Case 2: A 60-year-old woman with a history of alcohol abuse was admitted following a seizure. Results of a toxicology screen, including alcohol, were negative. Over the initial 3 days, she received 290 mg of diazepam by IV boluses and 1,092 mg of lorazepam by continuous infusion (ie, 511 g of propylene glycol). On the fourth hospital day, her serum bicarbonate had decreased from 27 to 21 mmol/L. Creatinine was normal. Serum osmolality was 318 mOsm/kg (osmolar gap, 41 mOsm/kg), serum lactate was 2.3 mEq/dL, and the propylene glycol was 588 mg/dL. Both the diazepam and lorazepam were changed to midazolam. Within 48 h, the metabolic abnormalities resolved.

Case 3: A 35-year-old woman with a history of alcohol abuse was admitted with aspiration pneumonitis and a heroin overdose. During her first two hospital days, she received 68 mg of lorazepam by continuous infusion (it, 28 g of propylene glycol). On the third hospital day, her anion gap had increased from 7 to 13. The lorazepam was changed to midazolam. Within 24 h, the metabolic abnormalities resolved.
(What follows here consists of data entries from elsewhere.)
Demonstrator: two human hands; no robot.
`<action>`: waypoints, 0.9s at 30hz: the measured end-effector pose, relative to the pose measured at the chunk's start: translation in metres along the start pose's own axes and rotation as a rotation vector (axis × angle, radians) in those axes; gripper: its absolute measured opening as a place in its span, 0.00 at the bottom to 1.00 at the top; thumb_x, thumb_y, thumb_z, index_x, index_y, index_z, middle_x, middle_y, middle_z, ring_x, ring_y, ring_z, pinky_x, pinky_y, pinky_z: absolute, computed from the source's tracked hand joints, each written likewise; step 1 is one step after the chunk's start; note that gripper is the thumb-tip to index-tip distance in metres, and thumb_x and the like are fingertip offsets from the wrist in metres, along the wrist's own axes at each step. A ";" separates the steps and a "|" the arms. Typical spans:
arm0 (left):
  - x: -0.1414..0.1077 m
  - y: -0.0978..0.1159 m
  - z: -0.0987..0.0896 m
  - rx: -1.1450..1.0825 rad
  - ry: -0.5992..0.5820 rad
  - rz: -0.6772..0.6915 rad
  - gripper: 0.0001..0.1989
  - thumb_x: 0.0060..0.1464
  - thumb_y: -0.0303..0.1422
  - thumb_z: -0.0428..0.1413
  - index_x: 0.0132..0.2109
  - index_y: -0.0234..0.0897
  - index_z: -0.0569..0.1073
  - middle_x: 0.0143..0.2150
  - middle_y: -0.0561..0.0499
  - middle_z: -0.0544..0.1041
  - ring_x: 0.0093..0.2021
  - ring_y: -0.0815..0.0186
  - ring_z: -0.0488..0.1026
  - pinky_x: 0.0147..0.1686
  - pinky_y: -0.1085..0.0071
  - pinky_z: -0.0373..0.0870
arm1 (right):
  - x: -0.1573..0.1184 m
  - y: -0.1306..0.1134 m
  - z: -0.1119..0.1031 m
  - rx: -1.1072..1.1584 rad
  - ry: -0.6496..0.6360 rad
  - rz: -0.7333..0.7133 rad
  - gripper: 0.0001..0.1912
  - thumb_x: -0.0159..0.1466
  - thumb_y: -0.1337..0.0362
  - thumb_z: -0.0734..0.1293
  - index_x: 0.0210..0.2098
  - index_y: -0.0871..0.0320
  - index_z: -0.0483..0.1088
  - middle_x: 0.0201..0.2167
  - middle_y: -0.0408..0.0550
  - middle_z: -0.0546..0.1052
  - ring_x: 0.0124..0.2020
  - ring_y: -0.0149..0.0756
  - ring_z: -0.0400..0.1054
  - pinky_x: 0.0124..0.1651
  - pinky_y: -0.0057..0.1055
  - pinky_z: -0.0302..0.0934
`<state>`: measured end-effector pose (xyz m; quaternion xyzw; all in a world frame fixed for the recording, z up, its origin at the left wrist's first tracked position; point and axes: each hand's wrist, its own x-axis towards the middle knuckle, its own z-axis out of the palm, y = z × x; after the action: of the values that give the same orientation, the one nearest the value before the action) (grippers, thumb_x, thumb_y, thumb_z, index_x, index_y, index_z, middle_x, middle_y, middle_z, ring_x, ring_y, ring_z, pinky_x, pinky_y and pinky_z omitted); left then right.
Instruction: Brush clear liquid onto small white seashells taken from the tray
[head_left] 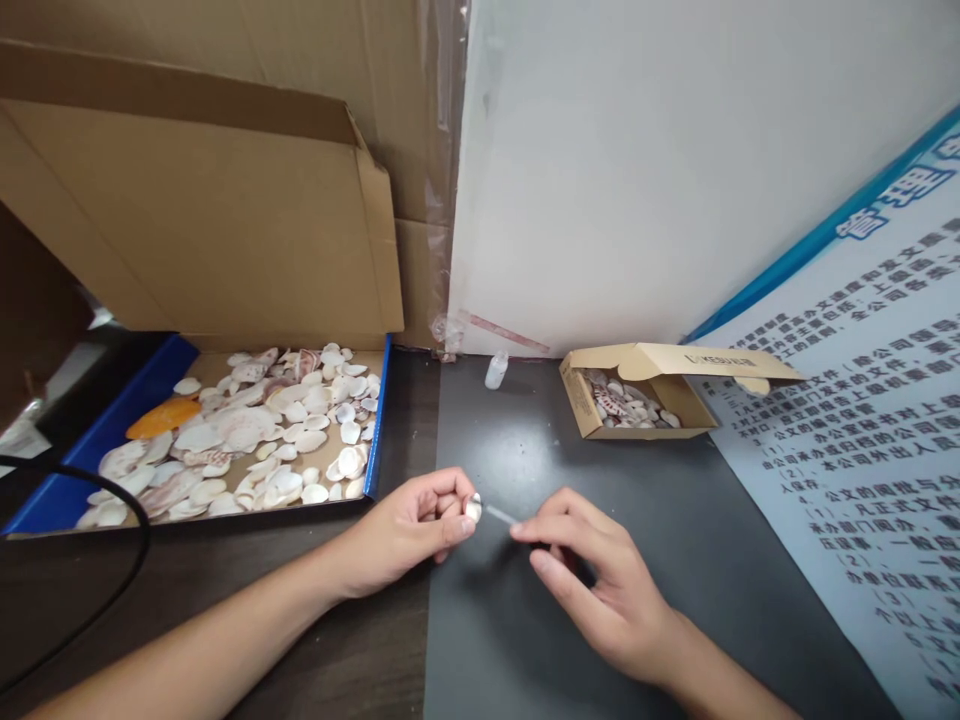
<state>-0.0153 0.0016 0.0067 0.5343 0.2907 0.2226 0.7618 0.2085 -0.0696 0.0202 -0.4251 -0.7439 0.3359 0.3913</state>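
Between the thumb and fingers of my left hand (431, 520) is a small white shell (473, 508). My right hand (592, 570) is closed on a thin, pale, translucent stick (500, 515), whose tip points at the shell and lies close to it; whether they touch is hard to tell. Both hands are above the dark grey mat (517, 640). Beyond them a small translucent bottle (496, 370) stands near the mat's back edge.
A blue-edged cardboard box (380, 400) full of shells lies open at the left, near a black cable (139, 540). At the back right is a small open carton (581, 405) with more shells. A printed sheet (847, 480) covers the right side.
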 end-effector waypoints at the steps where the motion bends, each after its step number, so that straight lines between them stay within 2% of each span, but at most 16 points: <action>1: 0.000 0.000 0.000 -0.002 0.002 -0.002 0.18 0.55 0.46 0.60 0.36 0.36 0.65 0.21 0.62 0.59 0.22 0.74 0.55 0.25 0.75 0.52 | 0.000 0.000 0.000 0.006 -0.019 0.000 0.15 0.67 0.72 0.63 0.50 0.53 0.72 0.33 0.45 0.70 0.29 0.32 0.65 0.31 0.29 0.62; 6: 0.001 0.000 0.000 0.004 -0.006 -0.001 0.18 0.56 0.46 0.60 0.36 0.36 0.66 0.21 0.62 0.59 0.22 0.74 0.55 0.25 0.75 0.52 | 0.000 -0.001 -0.001 -0.042 0.056 0.057 0.12 0.67 0.71 0.64 0.47 0.53 0.73 0.30 0.43 0.67 0.27 0.32 0.63 0.30 0.28 0.60; 10: 0.001 0.000 -0.001 -0.013 0.003 -0.003 0.18 0.55 0.46 0.61 0.36 0.36 0.66 0.21 0.62 0.59 0.22 0.74 0.55 0.25 0.75 0.52 | -0.001 -0.001 -0.001 -0.006 -0.027 -0.003 0.15 0.66 0.72 0.64 0.50 0.52 0.72 0.32 0.44 0.69 0.28 0.31 0.64 0.30 0.28 0.61; 14: 0.000 0.000 -0.001 -0.001 -0.001 -0.004 0.18 0.55 0.46 0.60 0.36 0.36 0.66 0.21 0.62 0.59 0.23 0.74 0.56 0.25 0.75 0.52 | -0.001 -0.001 -0.001 -0.045 0.056 0.045 0.14 0.66 0.72 0.64 0.48 0.53 0.72 0.31 0.44 0.68 0.27 0.31 0.63 0.30 0.28 0.61; 19: 0.000 0.000 0.000 -0.012 0.001 -0.019 0.18 0.55 0.46 0.61 0.36 0.36 0.66 0.21 0.62 0.59 0.22 0.74 0.55 0.24 0.75 0.51 | -0.001 -0.003 -0.002 -0.020 -0.019 0.003 0.14 0.66 0.72 0.63 0.49 0.53 0.72 0.32 0.44 0.69 0.28 0.32 0.65 0.30 0.28 0.61; 23: 0.000 0.001 -0.001 0.004 -0.004 -0.020 0.18 0.55 0.46 0.60 0.36 0.36 0.66 0.21 0.62 0.59 0.23 0.73 0.56 0.25 0.75 0.52 | -0.001 -0.003 -0.002 -0.059 0.067 0.052 0.13 0.66 0.72 0.63 0.48 0.53 0.72 0.31 0.43 0.68 0.27 0.32 0.64 0.30 0.28 0.61; 27: 0.000 0.001 -0.001 0.001 -0.006 -0.013 0.18 0.55 0.47 0.60 0.36 0.36 0.66 0.22 0.61 0.60 0.23 0.73 0.55 0.25 0.75 0.52 | -0.002 -0.003 -0.001 -0.027 -0.017 -0.013 0.16 0.66 0.71 0.63 0.52 0.52 0.69 0.31 0.43 0.69 0.28 0.32 0.65 0.31 0.28 0.62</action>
<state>-0.0162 0.0028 0.0074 0.5334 0.2918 0.2160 0.7640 0.2089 -0.0722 0.0233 -0.4225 -0.7543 0.3269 0.3816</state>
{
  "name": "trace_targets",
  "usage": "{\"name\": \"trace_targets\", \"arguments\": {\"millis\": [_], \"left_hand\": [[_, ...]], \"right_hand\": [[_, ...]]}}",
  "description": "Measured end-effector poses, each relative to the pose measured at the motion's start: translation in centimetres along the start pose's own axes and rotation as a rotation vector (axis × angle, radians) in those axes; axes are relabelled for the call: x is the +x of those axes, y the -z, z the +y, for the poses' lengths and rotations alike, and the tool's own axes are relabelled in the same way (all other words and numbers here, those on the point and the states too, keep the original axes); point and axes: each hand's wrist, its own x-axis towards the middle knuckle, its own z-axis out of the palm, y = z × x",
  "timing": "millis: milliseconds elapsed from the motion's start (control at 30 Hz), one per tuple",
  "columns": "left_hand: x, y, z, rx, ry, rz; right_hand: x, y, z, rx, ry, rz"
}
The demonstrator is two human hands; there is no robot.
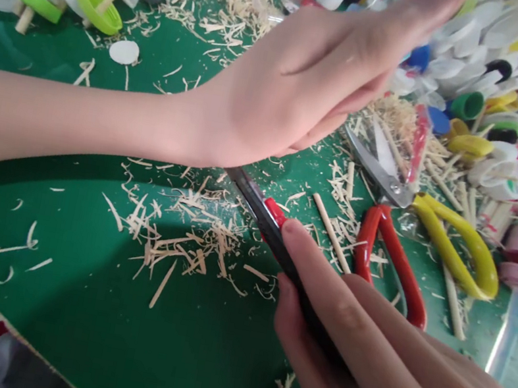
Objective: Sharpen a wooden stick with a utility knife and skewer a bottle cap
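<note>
Black-bodied utility knife with red slider [278,227] sits low centre, clamped in the right hand [388,371], index finger pressed along its spine, blade end running under the left hand [310,76]; likely light, rigid, slick plastic, sharp at the tip, so grip belongs on the handle behind the slider; left hand is flat, fingers straight, gripping nothing visible; pale wood shavings [180,240] litter the green cutting mat [71,294]; red-handled scissors [393,258] and yellow-handled scissors [455,245] lie just right; farther back, loose plastic bottle caps [509,84], some skewered on sticks; no proper containers seen.
</note>
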Motion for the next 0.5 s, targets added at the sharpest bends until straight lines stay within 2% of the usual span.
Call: {"name": "trace_targets", "arguments": {"millis": [100, 233, 367, 500], "left_hand": [[-0.05, -0.04, -0.12, -0.028, -0.044, -0.001], [0.2, 0.02, -0.4, 0.015, 0.006, -0.032], [0.37, -0.02, -0.52, 0.037, 0.021, -0.001], [0.29, -0.01, -0.55, -0.018, 0.0, -0.023]], "right_hand": [[-0.09, 0.21, 0.26, 0.04, -0.003, -0.03], [-0.69, 0.46, 0.33, 0.017, 0.002, -0.054], [-0.87, 0.18, -0.09, -0.002, 0.009, -0.004], [-0.57, -0.07, -0.12, -0.015, 0.014, -0.007]]}}
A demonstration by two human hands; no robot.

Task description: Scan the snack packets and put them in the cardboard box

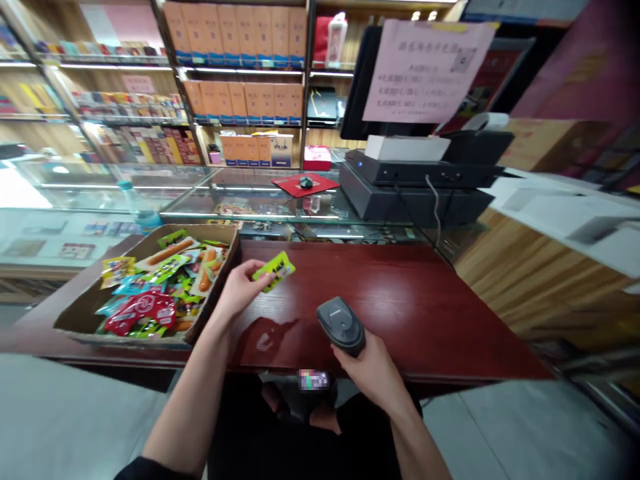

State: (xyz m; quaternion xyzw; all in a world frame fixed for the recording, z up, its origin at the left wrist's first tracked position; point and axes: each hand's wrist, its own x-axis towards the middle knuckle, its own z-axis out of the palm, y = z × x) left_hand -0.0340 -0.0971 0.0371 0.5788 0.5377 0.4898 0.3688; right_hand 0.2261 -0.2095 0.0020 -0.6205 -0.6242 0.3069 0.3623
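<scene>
Between the thumb and fingers of my left hand (246, 285) is a small yellow-green snack packet (280, 270), held above the dark red wooden desk (400, 287). A barcode-like patch shows on the packet's right part. My right hand (373, 363) is wrapped round the handle of a dark grey barcode scanner (342, 325), whose head points up and left, apart from the packet. Left of my left hand stands a cardboard box (80, 337) full of snacks. In it lie a red packet (145, 312), sausages in wrappers (171, 251) and several green and blue packets.
Behind the desk is a glass counter (240, 193) with a mouse (306, 182) on a red mat (285, 185). A monitor (363, 80) with a paper sign and a black cash drawer (400, 203) stand right. A bottle (145, 217) is behind the box. Shelves hold orange boxes (235, 33).
</scene>
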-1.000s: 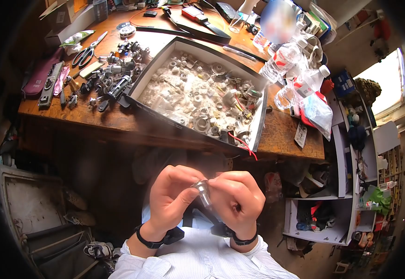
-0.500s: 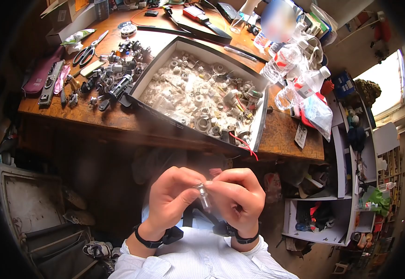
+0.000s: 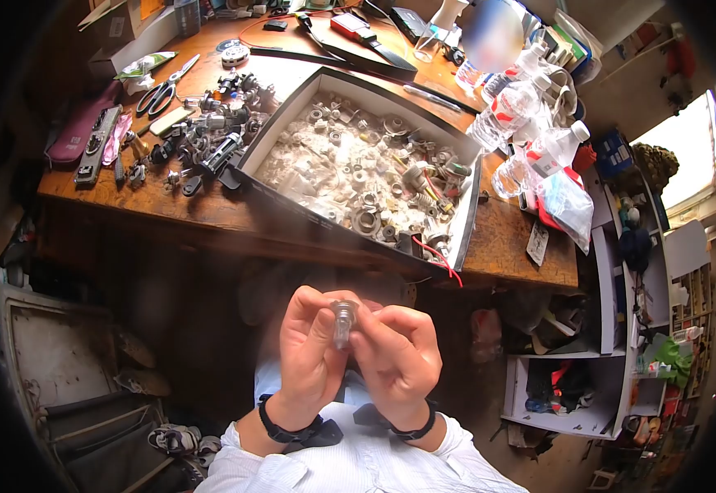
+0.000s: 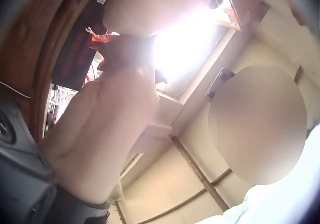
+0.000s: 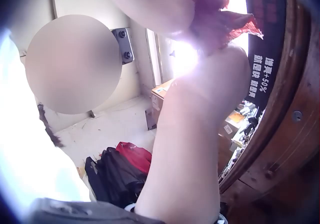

Case 4: A 35-year-old man with a history of alcohol abuse was admitted with supraventricular tachycardia. During his first hospital day, signs of alcohol withdrawal developed, including tremulousness, tachycardia, and flushing. The patient was managed with diazepam by IV boluses; over the initial 2 days, he received 2,450 mg of diazepam (ie, 490 g of propylene glycol). On the third hospital day, the serum bicarbonate had progressively decreased from 25 to 21 mmol/L and the anion gap had increased from 8 to 12. Serum osmolality was 326 mOsm/kg (osmolar gap, 35 mOsm/kg). The diazepam was changed to midazolam. Within 24 h, the metabolic abnormalities resolved.

DISCUSSION

Propylene glycol toxicity is a potentially life-threatening iatrogenic condition that is both avoidable and treatable. Therefore, a better understanding of the incidence, prevalence, clinical signs, and predisposing factors may help prevent iatrogenic morbidity and mortality. To our knowledge, the current study is the largest case series and first prospective analysis of the incidence of propylene glycol toxicity in MICU patients administered IV benzodiazepines.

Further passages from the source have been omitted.